Because of this, the film ends with a thud instead of a bang. Sure, the last moments of Lords are filled with some of the most interesting imagery Zombie has ever captured, but it’s mostly an exercise in style over substance before wrapping on a scene that feels so anticlimactic that it’s guaranteed to leave some folks angry.
What won’t annoy people are the film’s performances. Sheri Moon Zombie gets a lot of flack for being in all of her husband’s films – and that’s sure to happen here. Ms. Zombie does a decent enough job carrying the film. The performance won’t silence her detractors (and she all but disappears in scenes with legends like Dee Wallace, Patricia Quinn and Judy Geeson), but her presence never hurts the film either.
What’s perhaps most interesting are the supporting performances. Meg Foster is excellent as the ancient coven leader, even if some the dialogue Zombie wrote for the character comes across as a bit hokey. Bruce Davison is the film’s shining star, playing a witchcraft expert trying to get to the bottom of what’s going on. It’s unfortunate that Davison doesn’t get more screentime – he’s brilliant in the part, reminding me of a sort of cross between Rutger Hauer and Dennis Hopper.

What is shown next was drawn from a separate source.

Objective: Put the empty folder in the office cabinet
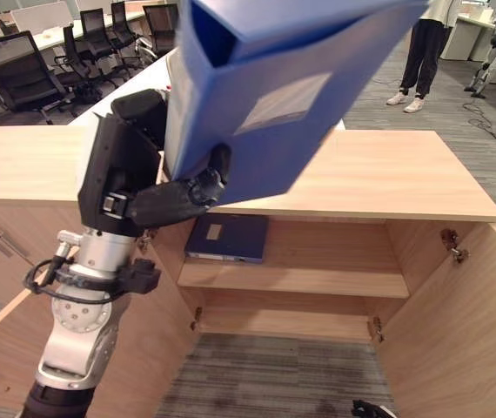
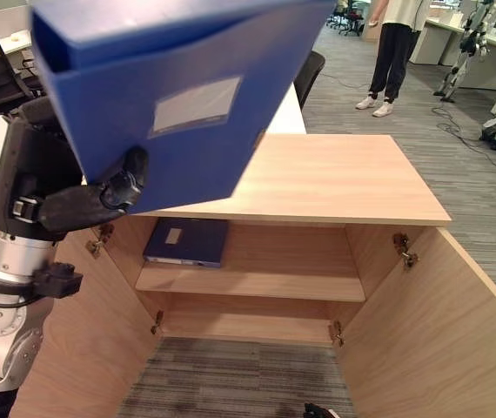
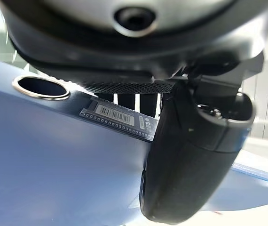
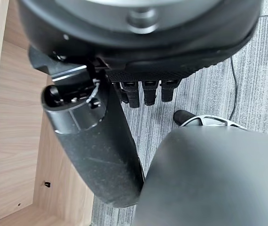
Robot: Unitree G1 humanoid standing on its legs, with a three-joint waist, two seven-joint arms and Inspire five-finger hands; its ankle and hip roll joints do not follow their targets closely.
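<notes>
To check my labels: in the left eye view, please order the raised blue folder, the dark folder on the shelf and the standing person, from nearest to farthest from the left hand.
1. Raised blue folder, held in the left hand.
2. Dark folder, lying on the cabinet's upper shelf, just below the hand.
3. Person, standing far behind the cabinet, on the right.

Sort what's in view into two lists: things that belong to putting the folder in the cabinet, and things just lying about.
Part of the job:
blue folder, held up by the left hand
open cabinet with its shelf

Just lying about:
dark blue folder already flat on the shelf
office chairs
person standing behind
right hand, idle over the floor
</notes>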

Davison’s role is indicative of how all the men are treated in Lords of Salem – they’re largely an afterthought. I don’t know that anyone will classify Zombie’s latest as a "feminist film," but it is certainly more interested in its female characters than it is the men. This makes that last act that much more disappointing.

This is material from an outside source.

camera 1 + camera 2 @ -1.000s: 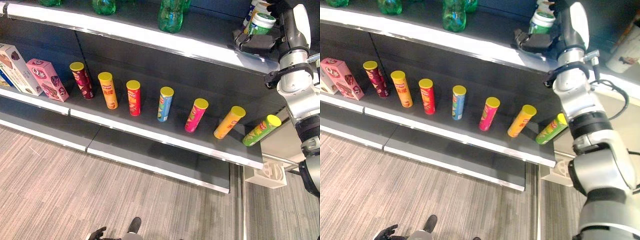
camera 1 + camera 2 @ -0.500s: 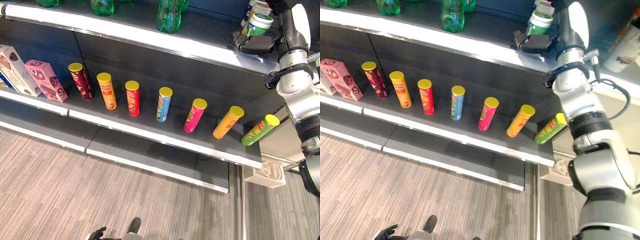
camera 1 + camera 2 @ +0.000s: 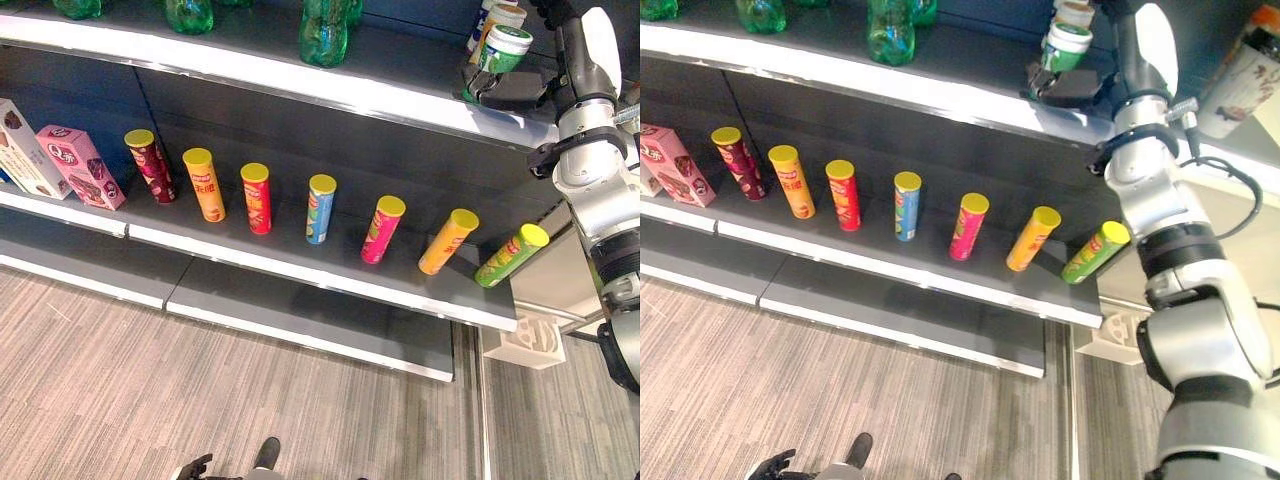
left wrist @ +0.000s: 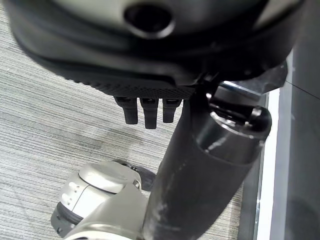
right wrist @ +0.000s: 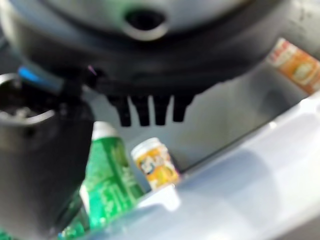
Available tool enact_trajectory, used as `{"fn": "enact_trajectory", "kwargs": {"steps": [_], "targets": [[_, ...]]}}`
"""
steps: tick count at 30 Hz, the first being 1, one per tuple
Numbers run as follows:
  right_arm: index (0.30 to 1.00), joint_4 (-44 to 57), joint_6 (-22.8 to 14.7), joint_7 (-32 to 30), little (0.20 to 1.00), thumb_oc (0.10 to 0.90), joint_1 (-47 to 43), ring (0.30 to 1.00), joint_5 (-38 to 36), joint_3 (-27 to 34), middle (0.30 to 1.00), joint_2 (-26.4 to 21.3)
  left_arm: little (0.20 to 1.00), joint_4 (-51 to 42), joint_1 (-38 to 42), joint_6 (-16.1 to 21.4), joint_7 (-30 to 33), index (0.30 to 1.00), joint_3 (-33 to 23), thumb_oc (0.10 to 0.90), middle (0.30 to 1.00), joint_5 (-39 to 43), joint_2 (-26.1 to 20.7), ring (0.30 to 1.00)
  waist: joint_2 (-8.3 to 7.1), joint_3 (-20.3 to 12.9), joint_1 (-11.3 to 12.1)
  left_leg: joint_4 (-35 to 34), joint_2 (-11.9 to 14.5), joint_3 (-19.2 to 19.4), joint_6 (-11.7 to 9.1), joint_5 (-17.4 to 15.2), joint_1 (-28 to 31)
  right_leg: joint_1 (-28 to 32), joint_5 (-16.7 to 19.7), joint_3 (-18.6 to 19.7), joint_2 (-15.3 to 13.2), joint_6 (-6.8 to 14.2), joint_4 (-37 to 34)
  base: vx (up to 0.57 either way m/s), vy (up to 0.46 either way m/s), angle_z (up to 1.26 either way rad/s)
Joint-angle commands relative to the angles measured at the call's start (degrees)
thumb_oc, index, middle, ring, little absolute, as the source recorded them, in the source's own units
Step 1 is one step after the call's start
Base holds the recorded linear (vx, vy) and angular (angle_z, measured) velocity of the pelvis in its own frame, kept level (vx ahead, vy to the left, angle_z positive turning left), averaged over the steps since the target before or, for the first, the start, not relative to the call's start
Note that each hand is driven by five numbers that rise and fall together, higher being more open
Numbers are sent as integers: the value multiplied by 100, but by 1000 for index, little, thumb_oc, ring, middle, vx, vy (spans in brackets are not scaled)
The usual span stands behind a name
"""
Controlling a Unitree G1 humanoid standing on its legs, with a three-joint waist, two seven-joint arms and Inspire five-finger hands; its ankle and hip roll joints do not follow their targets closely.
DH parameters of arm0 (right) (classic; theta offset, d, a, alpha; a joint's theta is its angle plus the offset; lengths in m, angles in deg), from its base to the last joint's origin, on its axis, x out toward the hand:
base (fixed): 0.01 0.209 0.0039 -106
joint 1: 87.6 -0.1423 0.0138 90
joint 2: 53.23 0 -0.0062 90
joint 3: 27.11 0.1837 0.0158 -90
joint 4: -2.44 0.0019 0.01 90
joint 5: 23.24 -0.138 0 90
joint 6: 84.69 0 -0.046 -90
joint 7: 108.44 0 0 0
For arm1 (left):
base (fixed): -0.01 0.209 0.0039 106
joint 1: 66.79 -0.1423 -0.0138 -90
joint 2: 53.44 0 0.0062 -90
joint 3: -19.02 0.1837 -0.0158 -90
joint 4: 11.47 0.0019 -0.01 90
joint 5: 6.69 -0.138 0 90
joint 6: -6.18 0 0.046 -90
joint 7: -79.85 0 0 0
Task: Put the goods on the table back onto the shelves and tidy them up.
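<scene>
Currently, the green-and-white jar (image 3: 497, 56) stands upright on the upper shelf (image 3: 400, 95), near its right end, with an orange-labelled jar (image 5: 155, 165) just behind it. The right hand (image 3: 512, 88) lies at the shelf's front edge, directly beside the jar's base; whether it touches the jar cannot be told. Its fingers (image 5: 150, 110) extend straight in the right wrist view and hold nothing. Green bottles (image 3: 325, 30) stand further left on the same shelf. The middle shelf (image 3: 300, 265) carries a row of yellow-lidded tube cans (image 3: 321, 208); the three at the right end lean to the right. Two boxes (image 3: 80, 165) stand at the row's left end. The left hand (image 4: 147, 107) hangs over the grey floor (image 3: 200, 400), fingers straight, holding nothing.
</scene>
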Motion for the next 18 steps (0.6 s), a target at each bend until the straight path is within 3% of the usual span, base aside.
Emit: {"fn": "enact_trajectory", "kwargs": {"steps": [1, 18], "targets": [[900, 2, -242, -393, 900, 800, -954, 900, -5, -197, 900, -210, 900, 335, 89, 154, 109, 900, 145, 800, 900, -94, -209, 900, -161, -286, 22, 13, 19, 525, -124, -549, 222, 75, -329, -213, -176, 345, 102, 0, 0, 0], [900, -162, -166, -412, 900, 800, -1036, 900, 179, -317, 900, -107, 900, 418, 111, 159, 163, 900, 104, 800, 900, -65, -191, 900, -177, -318, -56, 13, 21, 558, -117, -564, 252, 57, -325, -181, -185, 344, 125, 0, 0, 0]]}}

Ultimately, Lords of Salem will probably not change anyone’s mind when it comes to the work of Rob Zombie. The haters are gonna hate, and the fanboys will defend him regardless. Like all of Zombie’s previous efforts, this is an uneven experience – but one where we see flashes of genuine talent. It’s these flashes that have kept me interested in Zombie’s work for the previous four outings – and Lords does just enough right that I’m sure to be back for the filmmaker’s next venture. If Lords of Salem turns out to be Zombie’s horror swan song (his next film is a movie based on the 1975 Philadelphia Flyers hockey team), it’s an interesting epitaph. Lords of Salem doesn’t always work, but it does just enough to keep you intrigued.
Horror on the Horizon
Pickings are slim for those of you looking for some big-screen horror in the next few weeks, because the early summer blockbuster season is notorious for skimping on scary offerings.

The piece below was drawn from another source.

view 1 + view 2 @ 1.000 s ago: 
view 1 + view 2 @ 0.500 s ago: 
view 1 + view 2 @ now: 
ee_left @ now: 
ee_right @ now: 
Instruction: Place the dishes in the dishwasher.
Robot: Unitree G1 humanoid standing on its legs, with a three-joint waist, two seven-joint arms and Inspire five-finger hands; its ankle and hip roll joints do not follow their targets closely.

As such, there’s only one horror flick hitting theaters this coming Friday – Katie Aselton’s Black Rock – and that’s only opening in limited release and on VOD. Sounds sort of like Jack Ketchum’s Off Season, with three female friends heading to an isolated part of Maine and suddenly discovering they’re not alone… Of course, they’re not surrounded by inbred hillbilly cannibals, either.
Horror on Home Video
Luckily for horror fans, there’s lots of good stuff coming out on DVD and Blu-ray over the next two weeks.
May 21 is loaded with good titles – including the Blu-ray debuts of slasher classic The Burning and The Town That Dreaded Sundown courtesy of Scream Factory. If that’s not cool enough, Full Moon’s cult vampire series Subspecies launches on Blu with a collector’s disc featuring all three films.
Cult is the order of the week, which also sees the release of Castle Freak and Nazi sexploitation flick SS Hell Camp.
May 28 offers less in the way of great discs, but if you missed out on Dark Skies it will now be available on DVD and Blu-ray.